The GAP command $\mathtt{PQuotient}$ can be used to compute finite $p$-quotients of a finitely presented group for a fixed prime $p$. The largest abelian quotient of $G$ has order $15$, so $|G:[G,G]| = 15$.

Applying $\mathtt{PQuotient}$ with the prime $2$ to $[G,G]$ indicates that its largest $2$-quotient of class $k$ has order $2^{9k-3}$ for all $k \ge 1$, and if that is true then $G$ is clearly infinite. Unfortunately, we can only do this calculation for specific $k$, so we cannot conclusively prove that $G$ is infinite by this method. (There are methods that can be used to prove that groups that behave in this fashion are infinite, but they require some expertise, and specialized knowledge.)

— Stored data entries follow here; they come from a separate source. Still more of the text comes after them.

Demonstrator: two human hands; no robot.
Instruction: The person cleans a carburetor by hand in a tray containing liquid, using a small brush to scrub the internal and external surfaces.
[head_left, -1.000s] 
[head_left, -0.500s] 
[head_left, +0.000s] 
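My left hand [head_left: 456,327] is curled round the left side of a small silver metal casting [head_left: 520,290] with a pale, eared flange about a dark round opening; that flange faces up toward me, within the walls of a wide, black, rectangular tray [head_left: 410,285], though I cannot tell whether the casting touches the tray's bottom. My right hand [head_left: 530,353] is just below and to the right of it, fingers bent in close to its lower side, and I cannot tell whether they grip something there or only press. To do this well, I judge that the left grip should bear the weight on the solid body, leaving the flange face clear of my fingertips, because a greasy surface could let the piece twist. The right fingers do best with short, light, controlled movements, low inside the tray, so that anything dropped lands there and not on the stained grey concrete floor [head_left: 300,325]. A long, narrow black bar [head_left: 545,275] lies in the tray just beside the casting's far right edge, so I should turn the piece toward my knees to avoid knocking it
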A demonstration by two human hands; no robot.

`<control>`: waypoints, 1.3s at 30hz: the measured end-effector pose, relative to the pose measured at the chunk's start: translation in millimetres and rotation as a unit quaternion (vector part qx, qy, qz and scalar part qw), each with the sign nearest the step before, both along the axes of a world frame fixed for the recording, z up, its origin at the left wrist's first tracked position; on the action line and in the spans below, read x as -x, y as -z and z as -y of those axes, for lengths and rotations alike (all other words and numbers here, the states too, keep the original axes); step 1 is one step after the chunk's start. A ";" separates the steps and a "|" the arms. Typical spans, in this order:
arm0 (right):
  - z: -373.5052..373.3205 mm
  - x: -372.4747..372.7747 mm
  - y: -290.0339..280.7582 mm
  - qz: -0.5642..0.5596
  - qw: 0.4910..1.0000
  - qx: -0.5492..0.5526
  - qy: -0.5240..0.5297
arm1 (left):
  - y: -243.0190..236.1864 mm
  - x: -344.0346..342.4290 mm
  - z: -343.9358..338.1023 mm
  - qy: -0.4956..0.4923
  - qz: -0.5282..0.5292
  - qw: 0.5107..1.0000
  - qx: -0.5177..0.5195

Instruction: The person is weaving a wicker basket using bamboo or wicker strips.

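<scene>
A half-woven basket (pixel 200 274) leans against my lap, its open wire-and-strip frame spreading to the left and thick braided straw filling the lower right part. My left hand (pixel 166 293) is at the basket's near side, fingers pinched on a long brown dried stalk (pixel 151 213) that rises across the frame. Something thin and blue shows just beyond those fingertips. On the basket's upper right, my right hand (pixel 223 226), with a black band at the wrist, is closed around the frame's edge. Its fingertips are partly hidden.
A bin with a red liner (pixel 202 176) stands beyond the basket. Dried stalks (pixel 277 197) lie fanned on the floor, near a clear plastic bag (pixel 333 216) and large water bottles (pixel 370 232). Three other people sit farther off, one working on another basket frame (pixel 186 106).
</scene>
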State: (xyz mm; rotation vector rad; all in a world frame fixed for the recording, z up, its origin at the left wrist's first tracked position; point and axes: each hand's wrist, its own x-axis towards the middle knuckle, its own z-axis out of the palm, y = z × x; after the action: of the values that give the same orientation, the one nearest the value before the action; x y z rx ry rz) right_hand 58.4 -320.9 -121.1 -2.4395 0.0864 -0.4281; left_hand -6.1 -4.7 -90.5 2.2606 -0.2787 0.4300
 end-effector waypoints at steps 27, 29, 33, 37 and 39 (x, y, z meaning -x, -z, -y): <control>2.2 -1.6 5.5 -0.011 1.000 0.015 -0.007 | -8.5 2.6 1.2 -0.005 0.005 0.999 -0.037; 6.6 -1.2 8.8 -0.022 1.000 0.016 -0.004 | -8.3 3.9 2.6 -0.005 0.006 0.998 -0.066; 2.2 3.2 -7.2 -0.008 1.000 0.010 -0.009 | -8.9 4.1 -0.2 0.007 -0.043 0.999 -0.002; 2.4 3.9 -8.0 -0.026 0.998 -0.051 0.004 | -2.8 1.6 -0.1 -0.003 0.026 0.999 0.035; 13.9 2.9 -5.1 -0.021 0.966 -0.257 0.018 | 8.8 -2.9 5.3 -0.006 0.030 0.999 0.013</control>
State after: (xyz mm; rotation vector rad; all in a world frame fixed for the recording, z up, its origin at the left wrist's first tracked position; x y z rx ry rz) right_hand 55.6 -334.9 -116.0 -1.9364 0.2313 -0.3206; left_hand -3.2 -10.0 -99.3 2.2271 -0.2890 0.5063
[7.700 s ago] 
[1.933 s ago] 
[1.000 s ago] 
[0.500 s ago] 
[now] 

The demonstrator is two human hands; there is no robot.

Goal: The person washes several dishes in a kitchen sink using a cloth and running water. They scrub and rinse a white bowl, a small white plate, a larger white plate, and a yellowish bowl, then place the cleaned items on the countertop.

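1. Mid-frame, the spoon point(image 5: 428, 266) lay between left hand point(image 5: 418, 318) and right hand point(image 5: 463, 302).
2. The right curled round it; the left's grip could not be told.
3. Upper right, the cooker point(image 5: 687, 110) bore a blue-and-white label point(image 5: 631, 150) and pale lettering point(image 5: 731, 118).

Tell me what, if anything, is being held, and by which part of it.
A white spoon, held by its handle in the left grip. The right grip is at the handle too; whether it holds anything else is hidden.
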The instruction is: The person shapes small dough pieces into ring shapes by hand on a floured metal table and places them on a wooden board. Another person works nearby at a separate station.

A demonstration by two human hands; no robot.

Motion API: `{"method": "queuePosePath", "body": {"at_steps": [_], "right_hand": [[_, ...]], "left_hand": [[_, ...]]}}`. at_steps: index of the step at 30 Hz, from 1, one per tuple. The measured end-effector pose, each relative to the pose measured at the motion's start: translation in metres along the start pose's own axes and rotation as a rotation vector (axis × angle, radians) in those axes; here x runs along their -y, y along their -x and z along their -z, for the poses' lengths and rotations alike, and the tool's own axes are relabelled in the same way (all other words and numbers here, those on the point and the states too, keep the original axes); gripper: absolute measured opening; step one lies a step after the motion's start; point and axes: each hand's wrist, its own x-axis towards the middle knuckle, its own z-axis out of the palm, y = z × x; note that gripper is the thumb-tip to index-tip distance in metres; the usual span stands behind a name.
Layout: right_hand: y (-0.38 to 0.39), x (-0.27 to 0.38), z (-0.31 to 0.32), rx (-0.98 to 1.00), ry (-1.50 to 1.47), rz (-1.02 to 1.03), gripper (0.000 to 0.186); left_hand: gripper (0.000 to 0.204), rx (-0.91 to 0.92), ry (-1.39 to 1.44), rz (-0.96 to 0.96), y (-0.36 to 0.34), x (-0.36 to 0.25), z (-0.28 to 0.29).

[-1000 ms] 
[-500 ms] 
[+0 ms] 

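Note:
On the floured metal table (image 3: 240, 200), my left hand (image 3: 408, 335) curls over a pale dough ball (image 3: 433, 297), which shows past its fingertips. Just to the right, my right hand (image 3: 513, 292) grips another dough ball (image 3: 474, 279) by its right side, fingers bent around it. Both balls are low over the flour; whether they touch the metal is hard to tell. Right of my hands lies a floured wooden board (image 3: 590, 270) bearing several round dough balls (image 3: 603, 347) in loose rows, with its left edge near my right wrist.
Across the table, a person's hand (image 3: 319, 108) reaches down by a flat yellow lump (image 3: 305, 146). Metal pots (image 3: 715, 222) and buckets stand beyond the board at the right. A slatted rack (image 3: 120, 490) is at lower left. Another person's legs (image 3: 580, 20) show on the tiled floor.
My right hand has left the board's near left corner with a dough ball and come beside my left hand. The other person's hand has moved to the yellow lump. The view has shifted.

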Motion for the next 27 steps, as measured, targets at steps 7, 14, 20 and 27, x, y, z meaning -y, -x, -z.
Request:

I succeeded in proving it infinite using Magma, which has a command $\mathtt{L2Quotients}$ (written by Sebastian Jambor) that can be used to simultaneously compute all quotients of $G$ of the form ${\rm PSL}(2,q)$ or ${\rm PGL}(2,q)$. I don't know whether this has been implemented in GAP. It shows that $G$ has quotients of the form ${\rm PSL}(2,2^k)$ for arbitrarily large $k$, which of course proves that it must be infinite.

Magma is unfortunately not open source, but there is a Magma calculator that can be used to do this calculation. Typing in

F<a,t> := FreeGroup(2);
rels := [ t*a*t^-1*a*(a*t)^2*a^2*t^-1*a, a*t*(a^2*t^-1)^2*a^2*t*a*t^-1 ];
G:=quo<F|rels>;
L2Quotients(G);

and submitting results in the output

[
    L_2(2^infty)
]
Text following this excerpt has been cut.